Figure 13: The average annual transaction fee of Bitcoin has risen from $1.5 in 2022 to $4.2 in 2023, and in 2024, it has reached $8.8 so far
Although some people believe that Bitcoin is only used for currency transactions, L2 still has its necessity. Last year, 152 million transactions were processed on the Bitcoin network(9). Bitcoin has just passed the 1 billion mark. If users are already complaining about L1 congestion and rising fees at a time when transaction volumes are relatively low, then this is clearly a cause for concern. If Bitcoin is to achieve mass adoption around the world, scalability solutions are essential. Various teams are working on solutions, including veteran players such as Lightning Network, Stacks, and RGB. New teams are also making their mark, including Citrea and Merlin’s Bitcoin zero-knowledge rollups. 2. More Bitcoin DApps are coming: Ordinals and inscriptions are indirectly ushering in a new era of Bitcoin’s expressive renaissance. Many new Bitcoin projects have either just launched in the past year or are currently being funded and developed. This includes projects of all types, from Bitcoin money markets to Bitcoin staking and re-staking. Such activity is expected to continue into the second half of this year. Also worth mentioning is BitVM, which was launched in December 2023. It aims to expand the Bitcoin network by introducing smart contract capabilities without making major changes to Bitcoin's existing infrastructure. BitVM operates in a similar way to optimistic rollups on L1 chains. Developments related to this protocol may help expand Bitcoin's functionality far beyond its current level, while also creating a more secure way to bridge BTC to secondary layers. Although BitVM is still in its early stages of development and it is too early to judge its development trend, it is still an area worth continuing to watch.
3. ETF Dynamics:
a. Potential size compared to gold: Given that Bitcoin is often referred to as “digital gold,” we can use the gold ETF market as a potential comparison to estimate the market size of Bitcoin ETFs. As of writing, the gold ETF market is approximately $105 billion to $110 billion (10). The U.S. BTC spot ETF market is approximately $52 billion, about half the size of the gold ETF market.

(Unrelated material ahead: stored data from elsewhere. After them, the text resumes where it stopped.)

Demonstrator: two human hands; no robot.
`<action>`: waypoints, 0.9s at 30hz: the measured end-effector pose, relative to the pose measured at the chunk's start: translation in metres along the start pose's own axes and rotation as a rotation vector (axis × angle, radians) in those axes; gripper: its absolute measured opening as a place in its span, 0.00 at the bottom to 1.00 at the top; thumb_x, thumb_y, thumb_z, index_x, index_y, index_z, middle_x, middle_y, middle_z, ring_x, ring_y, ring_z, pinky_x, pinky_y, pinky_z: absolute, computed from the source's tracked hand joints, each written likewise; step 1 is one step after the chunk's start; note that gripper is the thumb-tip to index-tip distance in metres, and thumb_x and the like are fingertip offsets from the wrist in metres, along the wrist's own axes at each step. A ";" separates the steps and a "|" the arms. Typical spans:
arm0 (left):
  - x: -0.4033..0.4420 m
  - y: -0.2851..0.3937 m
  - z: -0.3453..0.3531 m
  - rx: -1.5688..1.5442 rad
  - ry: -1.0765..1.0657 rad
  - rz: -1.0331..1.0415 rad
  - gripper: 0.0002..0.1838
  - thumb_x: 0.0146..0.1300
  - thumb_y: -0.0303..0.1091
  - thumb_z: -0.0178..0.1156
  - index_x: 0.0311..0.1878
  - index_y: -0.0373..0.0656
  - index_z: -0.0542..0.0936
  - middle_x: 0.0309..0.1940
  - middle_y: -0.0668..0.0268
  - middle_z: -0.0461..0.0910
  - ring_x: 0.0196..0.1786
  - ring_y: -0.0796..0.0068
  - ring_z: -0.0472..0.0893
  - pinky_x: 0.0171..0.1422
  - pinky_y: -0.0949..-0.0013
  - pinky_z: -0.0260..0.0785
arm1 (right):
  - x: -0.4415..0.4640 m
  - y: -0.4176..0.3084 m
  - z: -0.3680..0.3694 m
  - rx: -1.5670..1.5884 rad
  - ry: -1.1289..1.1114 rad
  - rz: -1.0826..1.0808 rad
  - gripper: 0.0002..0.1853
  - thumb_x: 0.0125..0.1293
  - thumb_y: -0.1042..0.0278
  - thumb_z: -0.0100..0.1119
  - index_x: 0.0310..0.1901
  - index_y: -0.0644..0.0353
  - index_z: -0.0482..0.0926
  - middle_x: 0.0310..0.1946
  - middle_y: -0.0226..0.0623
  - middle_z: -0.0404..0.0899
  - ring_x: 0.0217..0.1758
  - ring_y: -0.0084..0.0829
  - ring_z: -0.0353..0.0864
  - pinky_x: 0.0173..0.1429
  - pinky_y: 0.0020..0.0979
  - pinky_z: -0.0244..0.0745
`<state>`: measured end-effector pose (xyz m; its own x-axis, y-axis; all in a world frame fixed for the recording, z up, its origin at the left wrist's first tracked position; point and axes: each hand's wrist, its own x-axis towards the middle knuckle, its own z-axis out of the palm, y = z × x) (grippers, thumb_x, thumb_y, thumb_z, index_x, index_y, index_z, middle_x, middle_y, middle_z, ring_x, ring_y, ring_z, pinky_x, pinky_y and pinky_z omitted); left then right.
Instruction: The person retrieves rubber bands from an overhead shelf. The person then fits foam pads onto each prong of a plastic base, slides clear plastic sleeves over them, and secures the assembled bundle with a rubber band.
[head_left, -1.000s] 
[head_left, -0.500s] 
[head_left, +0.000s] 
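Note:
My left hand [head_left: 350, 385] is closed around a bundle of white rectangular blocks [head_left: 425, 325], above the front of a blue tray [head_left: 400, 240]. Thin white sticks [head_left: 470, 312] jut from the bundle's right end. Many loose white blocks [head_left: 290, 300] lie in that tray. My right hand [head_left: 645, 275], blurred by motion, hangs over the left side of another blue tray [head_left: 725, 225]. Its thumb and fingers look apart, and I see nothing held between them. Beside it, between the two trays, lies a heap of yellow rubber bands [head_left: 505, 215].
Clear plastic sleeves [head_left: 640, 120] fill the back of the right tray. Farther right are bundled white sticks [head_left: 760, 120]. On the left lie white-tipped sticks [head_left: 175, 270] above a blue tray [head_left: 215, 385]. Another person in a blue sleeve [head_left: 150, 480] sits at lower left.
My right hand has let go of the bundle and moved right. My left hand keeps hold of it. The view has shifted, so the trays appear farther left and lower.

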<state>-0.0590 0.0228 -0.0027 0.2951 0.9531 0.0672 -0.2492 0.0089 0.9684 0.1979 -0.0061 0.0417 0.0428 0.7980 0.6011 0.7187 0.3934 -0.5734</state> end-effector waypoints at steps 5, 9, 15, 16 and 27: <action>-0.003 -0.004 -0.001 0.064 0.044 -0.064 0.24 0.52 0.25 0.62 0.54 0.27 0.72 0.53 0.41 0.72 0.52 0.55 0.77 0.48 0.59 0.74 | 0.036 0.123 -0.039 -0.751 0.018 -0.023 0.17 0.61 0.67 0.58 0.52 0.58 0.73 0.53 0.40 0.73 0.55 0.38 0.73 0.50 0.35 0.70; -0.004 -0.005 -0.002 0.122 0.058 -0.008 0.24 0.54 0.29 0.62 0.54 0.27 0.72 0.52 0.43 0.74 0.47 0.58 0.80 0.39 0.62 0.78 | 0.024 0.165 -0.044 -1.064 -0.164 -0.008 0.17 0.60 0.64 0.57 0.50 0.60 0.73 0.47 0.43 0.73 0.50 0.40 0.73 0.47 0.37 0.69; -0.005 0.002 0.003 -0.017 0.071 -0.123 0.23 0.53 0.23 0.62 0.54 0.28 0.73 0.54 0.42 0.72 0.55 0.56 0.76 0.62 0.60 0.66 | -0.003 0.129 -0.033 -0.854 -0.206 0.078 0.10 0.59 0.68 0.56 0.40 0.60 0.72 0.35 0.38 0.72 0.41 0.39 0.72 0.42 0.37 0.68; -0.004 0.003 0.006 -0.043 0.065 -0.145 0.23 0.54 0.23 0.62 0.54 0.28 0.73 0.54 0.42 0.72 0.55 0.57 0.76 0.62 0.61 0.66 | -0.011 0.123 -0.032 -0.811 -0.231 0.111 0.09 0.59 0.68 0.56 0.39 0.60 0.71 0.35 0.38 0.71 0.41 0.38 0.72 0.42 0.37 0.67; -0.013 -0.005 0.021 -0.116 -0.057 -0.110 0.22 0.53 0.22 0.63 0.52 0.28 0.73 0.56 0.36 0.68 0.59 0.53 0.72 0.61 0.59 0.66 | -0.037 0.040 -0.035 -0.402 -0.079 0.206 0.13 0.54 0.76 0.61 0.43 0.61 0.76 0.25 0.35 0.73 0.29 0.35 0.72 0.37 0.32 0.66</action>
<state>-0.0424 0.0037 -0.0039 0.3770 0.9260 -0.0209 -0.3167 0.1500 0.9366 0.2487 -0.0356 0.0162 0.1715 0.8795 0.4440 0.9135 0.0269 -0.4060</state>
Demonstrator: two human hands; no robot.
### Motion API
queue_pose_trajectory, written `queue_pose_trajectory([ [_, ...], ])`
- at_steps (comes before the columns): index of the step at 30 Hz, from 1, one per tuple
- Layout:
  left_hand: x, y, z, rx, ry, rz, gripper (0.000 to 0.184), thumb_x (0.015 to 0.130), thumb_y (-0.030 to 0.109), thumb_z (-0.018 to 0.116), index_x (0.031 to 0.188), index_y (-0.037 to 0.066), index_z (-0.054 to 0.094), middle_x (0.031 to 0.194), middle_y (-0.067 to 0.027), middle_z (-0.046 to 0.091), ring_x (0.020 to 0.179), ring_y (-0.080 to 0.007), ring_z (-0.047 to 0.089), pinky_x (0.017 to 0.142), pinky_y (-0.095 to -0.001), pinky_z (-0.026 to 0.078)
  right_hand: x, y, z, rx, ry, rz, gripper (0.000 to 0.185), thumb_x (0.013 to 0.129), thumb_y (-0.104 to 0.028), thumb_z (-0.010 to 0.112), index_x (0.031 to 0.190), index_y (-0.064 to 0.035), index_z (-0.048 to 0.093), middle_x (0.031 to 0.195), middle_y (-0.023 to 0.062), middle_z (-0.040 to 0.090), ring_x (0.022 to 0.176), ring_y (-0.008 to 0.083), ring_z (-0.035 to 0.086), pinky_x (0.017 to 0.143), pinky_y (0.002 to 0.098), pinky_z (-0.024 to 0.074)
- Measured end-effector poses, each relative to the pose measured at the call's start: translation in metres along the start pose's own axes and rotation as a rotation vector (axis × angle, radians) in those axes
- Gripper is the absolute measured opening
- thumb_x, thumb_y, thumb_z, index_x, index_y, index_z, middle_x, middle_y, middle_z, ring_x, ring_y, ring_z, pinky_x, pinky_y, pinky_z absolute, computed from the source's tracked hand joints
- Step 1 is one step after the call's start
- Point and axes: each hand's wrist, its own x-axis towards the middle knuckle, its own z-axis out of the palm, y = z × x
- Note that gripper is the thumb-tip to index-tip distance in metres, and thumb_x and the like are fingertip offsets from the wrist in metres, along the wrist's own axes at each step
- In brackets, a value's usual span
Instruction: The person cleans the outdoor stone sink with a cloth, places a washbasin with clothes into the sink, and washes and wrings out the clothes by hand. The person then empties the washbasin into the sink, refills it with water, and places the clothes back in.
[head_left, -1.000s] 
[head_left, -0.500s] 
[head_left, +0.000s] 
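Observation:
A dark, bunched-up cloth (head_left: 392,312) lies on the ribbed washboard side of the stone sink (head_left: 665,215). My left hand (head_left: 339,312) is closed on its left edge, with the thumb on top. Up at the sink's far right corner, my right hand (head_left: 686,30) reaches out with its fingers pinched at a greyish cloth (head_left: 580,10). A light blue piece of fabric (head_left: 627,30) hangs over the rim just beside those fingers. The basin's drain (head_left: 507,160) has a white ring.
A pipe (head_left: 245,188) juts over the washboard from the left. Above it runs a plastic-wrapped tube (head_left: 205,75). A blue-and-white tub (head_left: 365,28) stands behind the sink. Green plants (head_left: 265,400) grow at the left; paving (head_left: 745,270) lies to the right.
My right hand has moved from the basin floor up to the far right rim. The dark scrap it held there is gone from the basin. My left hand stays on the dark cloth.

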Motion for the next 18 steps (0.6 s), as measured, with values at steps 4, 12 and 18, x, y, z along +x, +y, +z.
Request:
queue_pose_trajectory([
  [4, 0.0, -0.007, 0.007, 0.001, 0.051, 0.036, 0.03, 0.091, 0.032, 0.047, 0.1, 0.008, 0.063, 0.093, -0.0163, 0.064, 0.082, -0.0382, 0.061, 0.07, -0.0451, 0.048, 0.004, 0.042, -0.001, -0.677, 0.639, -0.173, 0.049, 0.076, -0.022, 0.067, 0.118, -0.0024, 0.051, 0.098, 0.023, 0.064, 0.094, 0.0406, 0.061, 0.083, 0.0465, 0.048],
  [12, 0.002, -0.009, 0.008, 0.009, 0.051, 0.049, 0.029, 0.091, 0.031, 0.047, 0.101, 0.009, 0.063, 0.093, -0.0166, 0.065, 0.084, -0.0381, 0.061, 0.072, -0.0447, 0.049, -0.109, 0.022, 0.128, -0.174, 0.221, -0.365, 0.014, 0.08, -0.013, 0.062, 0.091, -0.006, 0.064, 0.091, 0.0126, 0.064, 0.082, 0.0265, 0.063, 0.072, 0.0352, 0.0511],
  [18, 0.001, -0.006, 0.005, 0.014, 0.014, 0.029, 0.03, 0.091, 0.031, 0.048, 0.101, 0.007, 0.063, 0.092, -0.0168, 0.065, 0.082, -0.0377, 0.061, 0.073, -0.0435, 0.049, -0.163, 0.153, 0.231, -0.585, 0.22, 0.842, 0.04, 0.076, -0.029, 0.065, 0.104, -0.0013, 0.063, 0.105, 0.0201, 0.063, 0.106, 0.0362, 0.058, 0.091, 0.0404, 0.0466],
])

b. TradFi lags: Traditional financial institutions are generally cautious, especially when it comes to emerging markets and technologies such as cryptocurrencies. So while spot ETFs were approved in January, not all financial advisors and asset managers are ready to commit money right away. The education and marketing process may take months, and some funds may choose to wait and see how other funds perform, and so on. So, in all fairness, there should be more investors joining in the coming months and years, and there may be stronger inflows as more traditional investors are willing to accept Bitcoin.
“…Although spot ETFs were approved in January, not all financial advisors and asset management companies are ready to invest immediately. The process of knowledge popularization and marketing may take several months, and some funds may choose to wait and see the performance of other funds...”
c. Indirect impact: It can be said that the biggest impact of the approval of the US BTC spot ETF is that it has increased the recognition of the cryptocurrency industry in the traditional financial market. For some of these participants, spot ETFs are just the starting point for entering the vast cryptocurrency ecosystem. Their next stop may be Ethereum, BNB Chain, Solana, DeFi, NFT, games, etc. For other participants, the recognition and support of BlackRock, the world's largest asset management company, may inspire them to start getting involved in Bitcoin. And many professionals who combine traditional finance with emerging technologies have opened up a new development path with the support of large-scale participants in the market. The above impacts and their possible future consequences are perhaps the most important and exciting part of US cash ETFs, and we may see their results in the coming months or years.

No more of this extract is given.